Dop e Igp del vino, come detto, sono il vero motore. Il settore coinvolge 113.241 operatori, 124 consorzi e 12 organismi di controllo. Il valore del vino imbottigliato certificato nel 2021 ha superato gli 11,16 miliardi di euro per una crescita del 21,2 per cento rispetto al 2020. Sono soprattutto le Dop ad andare su con un incremento del 22 per cento, ma le Igp seguono a ruota con il più 16 per cento.
L’export risponde bene. Ha infatti raggiunto i 6,29 miliardi di euro pari ad una crescita del 13 per cento sul 2020 e di ben il 74 per cento rispetto a dieci anni fa (2011).

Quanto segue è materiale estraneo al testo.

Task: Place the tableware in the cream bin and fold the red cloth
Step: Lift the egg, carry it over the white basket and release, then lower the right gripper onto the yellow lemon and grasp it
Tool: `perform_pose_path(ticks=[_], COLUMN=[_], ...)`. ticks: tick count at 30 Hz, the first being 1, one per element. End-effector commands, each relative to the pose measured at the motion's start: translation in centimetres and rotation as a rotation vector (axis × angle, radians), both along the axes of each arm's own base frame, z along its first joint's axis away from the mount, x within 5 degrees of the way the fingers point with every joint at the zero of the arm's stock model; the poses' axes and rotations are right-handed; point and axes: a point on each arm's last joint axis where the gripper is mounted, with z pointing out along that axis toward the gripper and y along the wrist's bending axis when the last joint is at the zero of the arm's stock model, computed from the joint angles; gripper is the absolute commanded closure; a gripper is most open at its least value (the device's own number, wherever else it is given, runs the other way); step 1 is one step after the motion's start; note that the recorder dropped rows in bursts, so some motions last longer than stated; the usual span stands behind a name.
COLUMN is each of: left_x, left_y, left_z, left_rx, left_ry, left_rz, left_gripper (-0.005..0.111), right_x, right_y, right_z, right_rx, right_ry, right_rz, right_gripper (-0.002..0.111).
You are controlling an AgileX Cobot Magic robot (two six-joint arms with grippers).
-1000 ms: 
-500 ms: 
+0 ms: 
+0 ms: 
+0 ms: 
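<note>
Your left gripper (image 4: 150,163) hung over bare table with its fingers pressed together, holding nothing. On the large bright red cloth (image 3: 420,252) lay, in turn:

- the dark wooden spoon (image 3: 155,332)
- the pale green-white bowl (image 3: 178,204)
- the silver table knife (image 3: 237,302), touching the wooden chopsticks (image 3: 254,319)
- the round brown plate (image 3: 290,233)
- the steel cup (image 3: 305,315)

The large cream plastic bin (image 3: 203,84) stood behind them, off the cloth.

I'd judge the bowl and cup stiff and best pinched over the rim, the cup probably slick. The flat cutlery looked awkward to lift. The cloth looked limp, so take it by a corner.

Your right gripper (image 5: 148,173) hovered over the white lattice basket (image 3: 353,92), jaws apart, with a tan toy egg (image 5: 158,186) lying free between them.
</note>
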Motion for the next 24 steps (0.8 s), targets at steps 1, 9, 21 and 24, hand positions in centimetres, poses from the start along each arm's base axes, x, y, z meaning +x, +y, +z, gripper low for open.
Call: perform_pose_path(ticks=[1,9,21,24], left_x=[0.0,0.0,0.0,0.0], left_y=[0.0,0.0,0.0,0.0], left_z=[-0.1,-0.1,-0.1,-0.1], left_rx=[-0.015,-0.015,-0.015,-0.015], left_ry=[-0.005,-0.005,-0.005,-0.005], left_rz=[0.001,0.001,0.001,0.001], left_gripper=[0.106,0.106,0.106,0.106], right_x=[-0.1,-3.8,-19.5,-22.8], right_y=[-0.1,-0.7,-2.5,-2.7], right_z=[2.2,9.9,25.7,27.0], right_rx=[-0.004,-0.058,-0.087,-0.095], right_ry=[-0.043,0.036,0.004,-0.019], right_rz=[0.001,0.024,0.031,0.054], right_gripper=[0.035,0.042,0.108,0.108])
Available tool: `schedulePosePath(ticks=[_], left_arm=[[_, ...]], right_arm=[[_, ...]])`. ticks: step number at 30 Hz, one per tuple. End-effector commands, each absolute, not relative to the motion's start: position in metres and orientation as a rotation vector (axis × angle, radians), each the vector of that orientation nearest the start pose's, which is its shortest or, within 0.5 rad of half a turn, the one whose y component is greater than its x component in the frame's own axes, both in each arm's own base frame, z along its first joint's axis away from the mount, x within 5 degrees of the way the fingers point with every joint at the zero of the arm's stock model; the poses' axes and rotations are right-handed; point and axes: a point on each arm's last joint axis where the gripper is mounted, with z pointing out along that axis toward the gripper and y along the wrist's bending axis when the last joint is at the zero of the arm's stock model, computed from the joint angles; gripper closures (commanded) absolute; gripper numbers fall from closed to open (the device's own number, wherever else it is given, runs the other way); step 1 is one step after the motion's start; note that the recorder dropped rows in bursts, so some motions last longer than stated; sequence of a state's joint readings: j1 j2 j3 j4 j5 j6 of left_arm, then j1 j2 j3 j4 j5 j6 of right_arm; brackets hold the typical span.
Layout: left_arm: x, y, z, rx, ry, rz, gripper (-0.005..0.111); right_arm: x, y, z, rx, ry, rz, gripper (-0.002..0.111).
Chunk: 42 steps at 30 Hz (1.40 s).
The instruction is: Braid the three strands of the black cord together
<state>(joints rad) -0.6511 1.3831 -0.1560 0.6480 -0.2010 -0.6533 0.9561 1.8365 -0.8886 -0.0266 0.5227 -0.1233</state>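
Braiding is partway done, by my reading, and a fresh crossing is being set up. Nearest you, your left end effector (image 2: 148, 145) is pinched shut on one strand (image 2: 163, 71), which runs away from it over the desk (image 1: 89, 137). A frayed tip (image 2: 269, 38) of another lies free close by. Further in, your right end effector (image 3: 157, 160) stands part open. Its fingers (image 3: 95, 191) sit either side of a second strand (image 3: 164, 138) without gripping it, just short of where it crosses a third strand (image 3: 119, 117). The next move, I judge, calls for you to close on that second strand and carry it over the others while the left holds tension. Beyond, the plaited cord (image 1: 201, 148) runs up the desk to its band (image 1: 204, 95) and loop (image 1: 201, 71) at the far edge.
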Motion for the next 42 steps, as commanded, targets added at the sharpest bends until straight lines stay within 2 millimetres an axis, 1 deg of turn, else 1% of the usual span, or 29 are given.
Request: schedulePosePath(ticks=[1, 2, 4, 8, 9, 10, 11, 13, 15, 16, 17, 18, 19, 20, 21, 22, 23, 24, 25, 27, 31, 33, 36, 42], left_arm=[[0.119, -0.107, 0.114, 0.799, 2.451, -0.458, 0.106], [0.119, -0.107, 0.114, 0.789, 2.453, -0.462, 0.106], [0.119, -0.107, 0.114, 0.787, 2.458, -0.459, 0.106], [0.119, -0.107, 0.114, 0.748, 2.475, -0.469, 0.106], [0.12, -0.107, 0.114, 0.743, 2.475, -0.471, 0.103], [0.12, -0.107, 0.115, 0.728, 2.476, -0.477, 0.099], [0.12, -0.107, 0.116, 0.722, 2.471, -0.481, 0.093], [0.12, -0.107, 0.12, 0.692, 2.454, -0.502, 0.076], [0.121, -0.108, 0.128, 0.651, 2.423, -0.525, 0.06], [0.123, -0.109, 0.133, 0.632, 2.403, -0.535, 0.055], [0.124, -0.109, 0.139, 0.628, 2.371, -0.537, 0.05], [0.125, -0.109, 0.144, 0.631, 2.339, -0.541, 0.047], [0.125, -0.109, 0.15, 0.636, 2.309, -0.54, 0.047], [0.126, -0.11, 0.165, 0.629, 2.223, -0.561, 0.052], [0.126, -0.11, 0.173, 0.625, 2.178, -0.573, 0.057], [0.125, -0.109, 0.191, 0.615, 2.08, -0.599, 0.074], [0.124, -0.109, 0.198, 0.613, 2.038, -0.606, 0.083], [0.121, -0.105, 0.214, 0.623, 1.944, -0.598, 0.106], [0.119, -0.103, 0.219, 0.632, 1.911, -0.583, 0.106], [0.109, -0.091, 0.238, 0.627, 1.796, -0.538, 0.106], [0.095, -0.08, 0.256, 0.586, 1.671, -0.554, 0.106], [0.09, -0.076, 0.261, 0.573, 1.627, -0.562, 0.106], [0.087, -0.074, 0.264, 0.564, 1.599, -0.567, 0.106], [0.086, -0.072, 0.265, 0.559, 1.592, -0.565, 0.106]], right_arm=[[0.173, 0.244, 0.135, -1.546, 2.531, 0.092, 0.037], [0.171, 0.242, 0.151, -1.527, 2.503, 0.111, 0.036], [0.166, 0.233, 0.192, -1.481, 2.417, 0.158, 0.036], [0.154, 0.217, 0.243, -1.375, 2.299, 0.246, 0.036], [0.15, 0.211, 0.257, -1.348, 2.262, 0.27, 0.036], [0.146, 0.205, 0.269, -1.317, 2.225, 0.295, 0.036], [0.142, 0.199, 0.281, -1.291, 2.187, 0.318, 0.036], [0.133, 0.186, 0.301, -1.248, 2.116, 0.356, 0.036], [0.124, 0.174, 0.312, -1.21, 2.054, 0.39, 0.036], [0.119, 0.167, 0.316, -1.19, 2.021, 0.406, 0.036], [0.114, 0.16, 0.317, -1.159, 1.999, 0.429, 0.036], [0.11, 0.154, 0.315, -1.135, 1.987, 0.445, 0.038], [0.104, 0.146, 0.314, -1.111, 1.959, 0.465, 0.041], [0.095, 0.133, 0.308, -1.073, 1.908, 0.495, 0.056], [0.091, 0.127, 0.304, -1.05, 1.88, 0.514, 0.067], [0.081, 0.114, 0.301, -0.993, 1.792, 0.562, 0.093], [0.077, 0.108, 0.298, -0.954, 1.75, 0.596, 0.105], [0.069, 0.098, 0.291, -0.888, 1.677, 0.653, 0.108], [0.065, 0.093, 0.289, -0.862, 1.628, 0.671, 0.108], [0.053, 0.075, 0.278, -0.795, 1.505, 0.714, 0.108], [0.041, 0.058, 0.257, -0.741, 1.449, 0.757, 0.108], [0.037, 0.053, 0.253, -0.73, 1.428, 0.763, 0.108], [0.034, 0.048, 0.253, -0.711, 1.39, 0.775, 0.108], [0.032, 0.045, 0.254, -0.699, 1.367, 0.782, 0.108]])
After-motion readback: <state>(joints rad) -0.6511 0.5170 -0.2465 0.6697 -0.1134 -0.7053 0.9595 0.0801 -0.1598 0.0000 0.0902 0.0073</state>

Dopo le difficoltà determinate dalla pandemia si recupera nei Paesi extra Ue e gli Usa si confermano un grande mercato: la crescita è stata del 17,6 per cento. Numero che lo conferma come primo mercato di destinazione per un totale di 1,58 miliardi di euro. Nei confini europei c’è la Germania su tutti con 940 milioni di euro derivati dall’export. Brexit o no nel Regno Unito i vini certificati italiani continuano a far numeri e incassano 707 milioni. Seguono Svizzera con 376 milioni e dall’altra parte dell’oceano il Canada con 362 milioni.

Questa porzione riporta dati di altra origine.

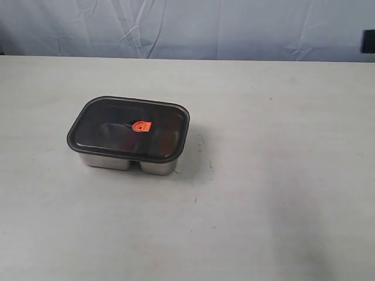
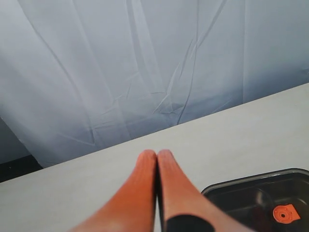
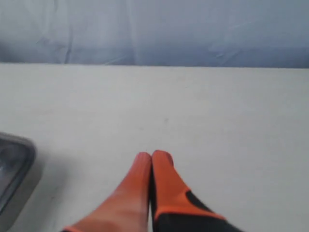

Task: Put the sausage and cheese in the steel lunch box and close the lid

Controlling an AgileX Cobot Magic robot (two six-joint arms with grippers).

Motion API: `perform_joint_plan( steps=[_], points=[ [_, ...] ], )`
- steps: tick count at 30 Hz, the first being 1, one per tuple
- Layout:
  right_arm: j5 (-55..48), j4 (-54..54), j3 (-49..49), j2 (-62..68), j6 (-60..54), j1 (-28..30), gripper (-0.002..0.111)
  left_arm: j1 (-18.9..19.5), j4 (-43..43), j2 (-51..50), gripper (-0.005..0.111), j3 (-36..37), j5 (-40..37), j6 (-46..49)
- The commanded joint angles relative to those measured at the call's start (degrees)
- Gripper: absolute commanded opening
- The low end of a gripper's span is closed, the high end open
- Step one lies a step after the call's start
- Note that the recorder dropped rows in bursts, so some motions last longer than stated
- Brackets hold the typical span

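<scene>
- The left gripper (image 2: 157, 154) is closed. Its two orange fingers (image 2: 142, 193) are pressed together along their length, with nothing between them. It hangs above the table (image 1: 281, 175) and does not show in the exterior view.
- In the left wrist view, a corner of the lid (image 2: 251, 193) lies just beside that gripper, apart from it.
- The box (image 1: 126, 164) stands on the table, left of centre in the exterior view. Its shiny steel wall shows a notch in the near side where the two compartments meet.
- The lid sits flat on the box and covers the whole top, its rim down all round as far as the view shows.
- The orange tab (image 1: 140, 126) lies in the middle of the lid.
- The sausage and cheese cannot be made out through the dark lid.
- The right gripper (image 3: 151, 155) is also closed, finger against finger, and holds nothing. It is over bare table, with a corner of the box near it in its wrist view.
- A pale creased cloth (image 1: 187, 26) hangs behind the table.
</scene>
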State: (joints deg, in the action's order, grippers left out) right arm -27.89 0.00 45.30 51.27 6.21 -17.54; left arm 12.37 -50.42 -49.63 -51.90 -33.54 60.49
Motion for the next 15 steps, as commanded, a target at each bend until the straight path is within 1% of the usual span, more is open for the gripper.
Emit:
perform_joint_plan(
  steps=[1,3,5,9,15],
  points=[
    [10.9,0.6,-11.6,-12.6,-0.3,11.7,-0.001,-0.4,0.0,0.3,0.000,0.2,1.0,0.1],
    [12.5,0.7,-16.0,-17.7,-0.3,15.7,-0.001,-0.4,0.0,0.3,0.000,0.2,1.0,0.1],
    [12.2,0.7,-20.5,-22.9,-0.2,18.3,-0.001,-0.4,0.0,0.3,0.000,0.2,1.0,0.1],
    [10.6,0.7,-26.7,-28.8,-0.2,18.7,-0.001,-0.4,0.0,0.3,0.000,0.2,1.0,0.1],
    [10.4,0.7,-33.0,-31.7,-0.2,18.7,-0.001,-0.4,0.0,0.3,0.000,0.2,1.0,0.1]
  ],
)
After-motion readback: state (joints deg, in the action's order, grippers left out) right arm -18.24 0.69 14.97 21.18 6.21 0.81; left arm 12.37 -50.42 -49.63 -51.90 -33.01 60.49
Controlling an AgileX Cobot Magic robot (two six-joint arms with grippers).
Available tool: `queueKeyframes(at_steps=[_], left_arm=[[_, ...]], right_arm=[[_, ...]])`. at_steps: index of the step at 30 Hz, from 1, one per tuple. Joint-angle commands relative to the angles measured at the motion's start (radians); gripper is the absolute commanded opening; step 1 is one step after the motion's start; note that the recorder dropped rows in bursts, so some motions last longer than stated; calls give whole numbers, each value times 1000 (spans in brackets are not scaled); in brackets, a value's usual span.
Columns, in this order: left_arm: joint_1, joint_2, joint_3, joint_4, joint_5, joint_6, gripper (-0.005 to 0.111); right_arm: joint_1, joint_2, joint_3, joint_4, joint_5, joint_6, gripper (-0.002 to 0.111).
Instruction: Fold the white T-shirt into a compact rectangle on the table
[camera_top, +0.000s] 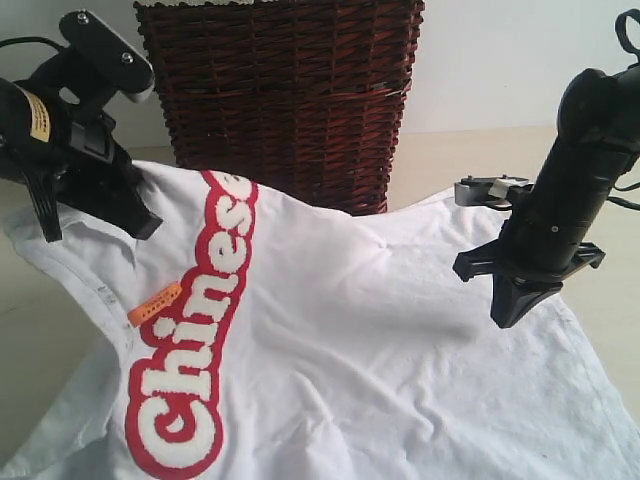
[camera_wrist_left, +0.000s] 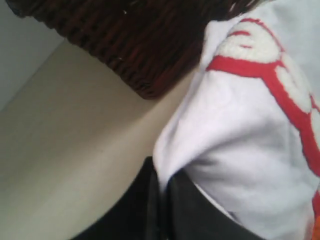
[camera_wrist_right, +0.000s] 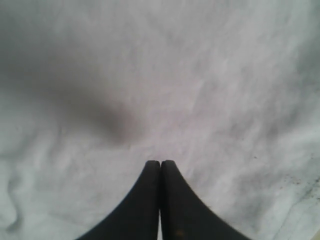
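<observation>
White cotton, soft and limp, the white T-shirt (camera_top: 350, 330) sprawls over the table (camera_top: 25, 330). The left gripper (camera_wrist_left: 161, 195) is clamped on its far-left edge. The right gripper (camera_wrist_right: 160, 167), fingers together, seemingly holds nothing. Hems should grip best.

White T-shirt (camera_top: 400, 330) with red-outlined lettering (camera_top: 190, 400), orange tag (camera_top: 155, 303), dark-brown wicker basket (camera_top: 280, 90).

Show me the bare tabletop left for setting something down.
Bare table shows right of the basket behind the T-shirt, along the T-shirt's far right edge, and left of the basket. The T-shirt covers the whole middle and front, and the basket blocks the back centre.
</observation>
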Motion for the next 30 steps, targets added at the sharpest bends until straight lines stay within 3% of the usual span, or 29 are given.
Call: queueKeyframes(at_steps=[1, 5, 7, 9, 11, 14, 16, 17, 20, 22, 24, 26, 30], left_arm=[[44, 98, -7, 42, 66, -66, 14], [126, 193, -7, 76, 98, -125, 54], [167, 223, -7, 118, 152, -159, 65], [184, 225, -7, 120, 201, -180, 67], [169, 209, -33, 28, 237, -241, 64], [111, 199, -126, -349, 448, -57, 52], [54, 201, -90, -465, 457, 50, 46], [11, 207, -41, -468, 429, 50, 40], [-36, 241, 53, -468, 380, 36, 30], [-38, 270, 92, -427, 401, 19, 24], [-29, 306, 120, -284, 441, -108, 13], [-3, 357, 165, -198, 565, -162, 0], [2, 424, 231, -174, 646, -144, 0]], right_arm=[[1, -3, -6, 3, -1, -12, 0], [1, -3, -6, 3, 9, -12, 0], [1, -3, -6, 3, 9, -12, 0], [1, -3, -6, 3, 9, -12, 0], [1, -3, -6, 5, 8, -12, 0], [1, -3, -6, 5, 6, -12, 0], [1, -3, -6, 5, 6, -12, 0], [1, -3, -6, 5, 6, -12, 0], [1, -3, -6, 5, 6, -12, 0], [1, -3, -6, 5, 12, -12, 0], [1, -3, -6, 8, 22, -12, 0], [1, -3, -6, 8, 29, -12, 0], [1, -3, -6, 8, 29, -12, 0]])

A fare la differenza sono le denominazioni e il Prosecco Doc primeggia con i suoi 887 milioni di euro per valore di produzione. Segue il Conegliano Valdobbiadene Docg con 187, quindi la Doc delle Venezie che di milioni ne vale 154. La classifica prosegue con l’Asti Dop che incassa 145 milioni di euro, l‘Igp Puglia e l’Amarone della Valpolicella Dogc che ne contano 123, il Valpolicella Ripasso Docg con 99 milioni in valore, il Chianti Docg con 95, il Barolo con 92 e la Docg Alto Adige con 80. Altri grandi nomi quelli che seguono: ci sono il Chianti Classico Docg a 77 milioni di euro, il Brunello di Montalcino Docg con 74, la Doc Sicilia con 71, la Igp Emilia con 65 milioni di euro, e l’Igt Veneto con 64.

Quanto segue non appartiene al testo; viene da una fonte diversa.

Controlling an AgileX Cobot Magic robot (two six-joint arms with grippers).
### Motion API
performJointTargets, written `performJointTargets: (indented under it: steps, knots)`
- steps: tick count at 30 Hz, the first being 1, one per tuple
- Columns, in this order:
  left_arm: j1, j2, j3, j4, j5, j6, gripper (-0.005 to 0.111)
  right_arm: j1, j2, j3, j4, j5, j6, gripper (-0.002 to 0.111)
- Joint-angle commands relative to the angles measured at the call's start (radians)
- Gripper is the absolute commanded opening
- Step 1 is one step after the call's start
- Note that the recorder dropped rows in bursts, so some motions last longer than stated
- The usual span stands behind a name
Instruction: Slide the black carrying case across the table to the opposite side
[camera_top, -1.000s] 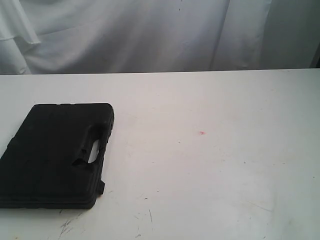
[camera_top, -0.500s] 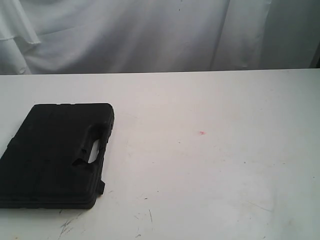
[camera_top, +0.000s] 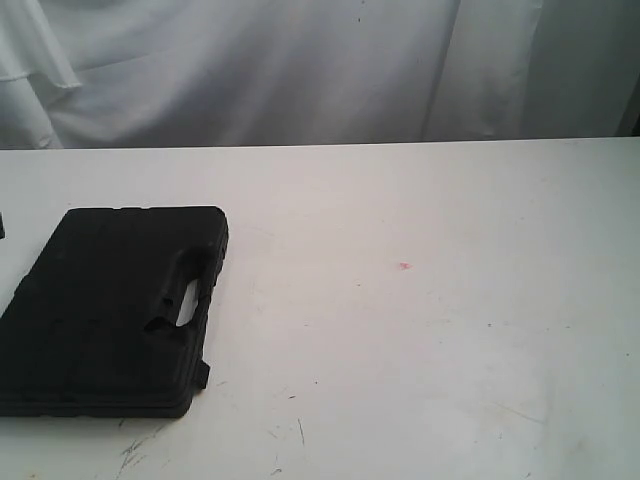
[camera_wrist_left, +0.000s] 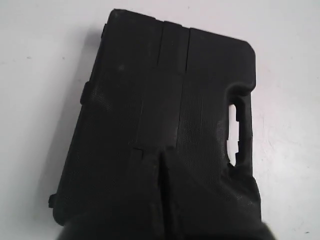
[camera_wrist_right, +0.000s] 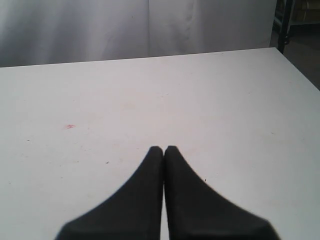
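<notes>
I see a black, pebble-grained case (camera_top: 100, 310), a white table (camera_top: 430, 350) with faint dark scratches (camera_top: 300, 432), one red speck (camera_top: 404, 266), pale grey-white curtain (camera_top: 300, 70).

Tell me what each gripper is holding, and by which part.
Nothing is held. The right gripper is shut empty above the table. The left gripper looks shut over the case, clamping no part of it.

Matt black plastic, scuffed white top

The black carrying case (camera_wrist_left: 215, 90) beneath the left jaws looks like moulded plastic, matt, finely pebbled; the table (camera_wrist_right: 225, 90) ahead of the right jaws is smooth, dull white, with faint dark scratches; the right gripper (camera_wrist_right: 164, 148) is plain matt black; beyond its jaws hangs creased white cloth (camera_wrist_right: 100, 25).
</notes>
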Motion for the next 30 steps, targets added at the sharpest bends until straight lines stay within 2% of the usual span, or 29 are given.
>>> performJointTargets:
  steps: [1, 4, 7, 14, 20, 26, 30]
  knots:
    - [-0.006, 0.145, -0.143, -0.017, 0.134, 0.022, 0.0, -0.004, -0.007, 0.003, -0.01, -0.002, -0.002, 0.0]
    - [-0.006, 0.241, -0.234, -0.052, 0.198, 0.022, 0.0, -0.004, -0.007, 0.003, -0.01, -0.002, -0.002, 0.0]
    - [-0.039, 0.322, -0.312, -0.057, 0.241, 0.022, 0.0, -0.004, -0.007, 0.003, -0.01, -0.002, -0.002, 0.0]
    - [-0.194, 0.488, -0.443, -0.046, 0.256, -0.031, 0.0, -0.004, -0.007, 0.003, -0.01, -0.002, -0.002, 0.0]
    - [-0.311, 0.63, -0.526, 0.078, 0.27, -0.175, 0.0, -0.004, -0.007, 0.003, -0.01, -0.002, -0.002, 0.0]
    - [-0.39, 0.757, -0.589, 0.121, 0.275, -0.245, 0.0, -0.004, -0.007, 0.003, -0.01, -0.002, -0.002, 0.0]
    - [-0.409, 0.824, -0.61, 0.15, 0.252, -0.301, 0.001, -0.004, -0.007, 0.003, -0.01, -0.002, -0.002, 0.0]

Il vino va alla grande, ma anche il cibo fa altrettanto: ecco quali sono i prodotti al “Dop”!
Buttiamo anche un occhio sul nostro fantastico cibo. Su tutti c’è il Parmigiano Reggiano Dop che vale 1,6 miliardi di euro. Segue il Grana Padana Dop (un vero incontro al vertice) con 1,4 miliardi. Quindi il prosciutto di Parma Dop con i suoi 650 milioni di euro di valore, la mozzarella di bufala campana Dop che di milioni ne vale 459, l’Aceto Balsamico di Modena Igp che vale ben 402 milioni di euro, il gorgonzola Dop con i suoi 377 milioni di euro, la mortadella di Bologna Igp /(342 milioni di euro), il prosciutto di San Daniele Dop (333 milioni di euro), il pecorino Romano Dop (302 milioni di euro) e la pasta di Gragnano Igp (245 milioni di euro).
Beh a noi è venuta fame di eccellenza. A voi no?